» **Problem description**
Each line below is to be repeated exactly; any picture is to be left out.

» **Material provided**
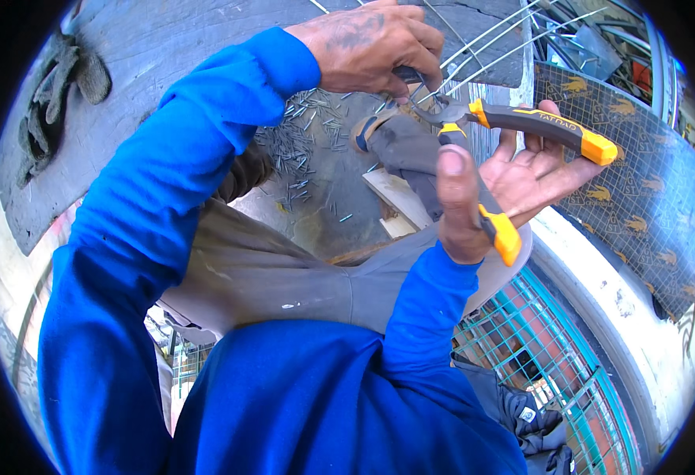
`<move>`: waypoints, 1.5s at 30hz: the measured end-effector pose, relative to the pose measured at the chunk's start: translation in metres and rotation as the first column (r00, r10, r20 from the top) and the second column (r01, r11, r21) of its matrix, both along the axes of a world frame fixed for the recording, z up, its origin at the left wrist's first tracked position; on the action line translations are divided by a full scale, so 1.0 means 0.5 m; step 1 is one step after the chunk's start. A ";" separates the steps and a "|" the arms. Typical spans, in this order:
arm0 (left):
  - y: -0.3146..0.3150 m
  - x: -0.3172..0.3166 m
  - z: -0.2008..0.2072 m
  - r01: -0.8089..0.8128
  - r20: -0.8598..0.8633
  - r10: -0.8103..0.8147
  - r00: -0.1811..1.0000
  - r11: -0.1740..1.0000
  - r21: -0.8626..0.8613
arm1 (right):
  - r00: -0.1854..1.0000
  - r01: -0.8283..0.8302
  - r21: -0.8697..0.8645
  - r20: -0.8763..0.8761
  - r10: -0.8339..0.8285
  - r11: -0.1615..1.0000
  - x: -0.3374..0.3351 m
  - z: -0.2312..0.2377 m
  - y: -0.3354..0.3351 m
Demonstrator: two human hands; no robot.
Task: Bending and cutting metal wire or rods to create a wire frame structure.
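My right hand [513, 178] holds a pair of cutting pliers [553, 127] with black and yellow handles. The handles are spread wide, one across the fingers and the other by the thumb. Beside the pliers' jaws [445, 111], my left hand [371, 47] is closed, back upward, around thin pale metal rods [494, 36] that fan out to the upper right. A dark piece shows between its thumb and fingers; its kind cannot be made out. Whether the jaws touch a rod is unclear.
Many short cut metal pieces [304, 134] lie scattered on the ground between my legs. A dark knitted glove [54, 99] rests on the grey board [157, 47] at left. To the right are a patterned dark sheet [600, 198], a teal wire grid [537, 348] and stacked metal [600, 47].
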State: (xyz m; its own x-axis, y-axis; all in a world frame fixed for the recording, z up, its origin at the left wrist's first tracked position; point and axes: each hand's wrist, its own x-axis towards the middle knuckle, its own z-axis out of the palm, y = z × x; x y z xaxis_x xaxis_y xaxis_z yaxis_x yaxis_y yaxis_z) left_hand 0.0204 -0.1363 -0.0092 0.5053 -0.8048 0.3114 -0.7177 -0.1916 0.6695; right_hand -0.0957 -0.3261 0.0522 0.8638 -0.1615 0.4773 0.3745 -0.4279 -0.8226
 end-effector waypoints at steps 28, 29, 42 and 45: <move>-0.001 0.006 0.002 0.037 -0.045 -0.040 0.998 0.998 -0.057 | 0.995 0.080 0.309 0.031 -0.094 0.948 0.016 -0.005 0.038; 0.000 0.006 0.001 0.035 -0.029 -0.037 0.999 0.996 -0.077 | 0.996 0.071 0.308 0.031 -0.084 0.949 0.016 -0.007 0.035; -0.004 0.010 0.002 0.043 -0.040 -0.047 0.998 0.995 -0.091 | 0.998 0.060 0.346 -0.003 -0.063 0.936 0.013 -0.003 0.030; -0.007 0.004 -0.010 0.033 -0.052 -0.039 0.998 0.992 -0.119 | 0.996 0.079 0.407 -0.068 -0.056 0.910 0.016 -0.005 0.012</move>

» **Reply**
`<move>`: waypoints, 1.5s at 30hz: the measured end-effector pose, relative to the pose measured at the chunk's start: translation in metres and rotation as the first column (r00, r10, r20 from the top) and the second column (r01, r11, r21) of its matrix, both along the axes of a world frame fixed for the recording, z up, its origin at the left wrist's first tracked position; on the action line translations are divided by a full scale, so 1.0 means 0.5 m; step 1 is one step after the chunk's start. A ";" separates the steps and a "|" the arms. Typical spans, in this order:
arm0 (left):
  - y: -0.3146..0.3150 m
  - x: -0.3172..0.3166 m
  - z: -0.2008..0.2072 m
  - r01: -0.8089..0.8128
  - r20: -0.8598..0.8633
  - r10: -0.8103..0.8147
  - r00: -0.1811..1.0000
  - r11: -0.1740..1.0000
  - r21: -0.8626..0.8613
arm1 (right):
  - r00: -0.1854..1.0000
  - r01: -0.8283..0.8302
  - r21: -0.8697..0.8645
  - r20: -0.8763..0.8761
  - r10: -0.8339..0.8285
  - r11: -0.1615..1.0000
  - x: -0.3374..0.3351 m
  - z: -0.2312..0.2377 m
  - y: -0.3354..0.3351 m
Demonstrator: two human hands; no robot.
Task: Bending and cutting metal wire or rods to create a wire frame structure.
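My right hand [513, 178] holds a pair of cutting pliers [553, 127] with black and yellow handles. The handles are spread wide, one across the fingers and the other by the thumb. Beside the pliers' jaws [445, 111], my left hand [371, 47] is closed, back upward, around thin pale metal rods [494, 36] that fan out to the upper right. A dark piece shows between its thumb and fingers; its kind cannot be made out. Whether the jaws touch a rod is unclear.
Many short cut metal pieces [304, 134] lie scattered on the ground between my legs. A dark knitted glove [54, 99] rests on the grey board [157, 47] at left. To the right are a patterned dark sheet [600, 198], a teal wire grid [537, 348] and stacked metal [600, 47].
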State: (xyz m; its own x-axis, y-axis; all in a world frame fixed for the recording, z up, its origin at the left wrist's first tracked position; point and axes: each hand's wrist, its own x-axis towards the middle knuckle, its own z-axis out of the palm, y = z × x; x y z xaxis_x xaxis_y xaxis_z yaxis_x yaxis_y yaxis_z) left_hand 0.0204 -0.1363 -0.0092 0.5053 -0.8048 0.3114 -0.7177 -0.1916 0.6695; right_hand -0.0957 -0.3261 0.0522 0.8638 -0.1615 0.4773 0.3745 -0.4279 -0.8226
 end-effector waypoints at steps 28, 29, 42 and 45: <move>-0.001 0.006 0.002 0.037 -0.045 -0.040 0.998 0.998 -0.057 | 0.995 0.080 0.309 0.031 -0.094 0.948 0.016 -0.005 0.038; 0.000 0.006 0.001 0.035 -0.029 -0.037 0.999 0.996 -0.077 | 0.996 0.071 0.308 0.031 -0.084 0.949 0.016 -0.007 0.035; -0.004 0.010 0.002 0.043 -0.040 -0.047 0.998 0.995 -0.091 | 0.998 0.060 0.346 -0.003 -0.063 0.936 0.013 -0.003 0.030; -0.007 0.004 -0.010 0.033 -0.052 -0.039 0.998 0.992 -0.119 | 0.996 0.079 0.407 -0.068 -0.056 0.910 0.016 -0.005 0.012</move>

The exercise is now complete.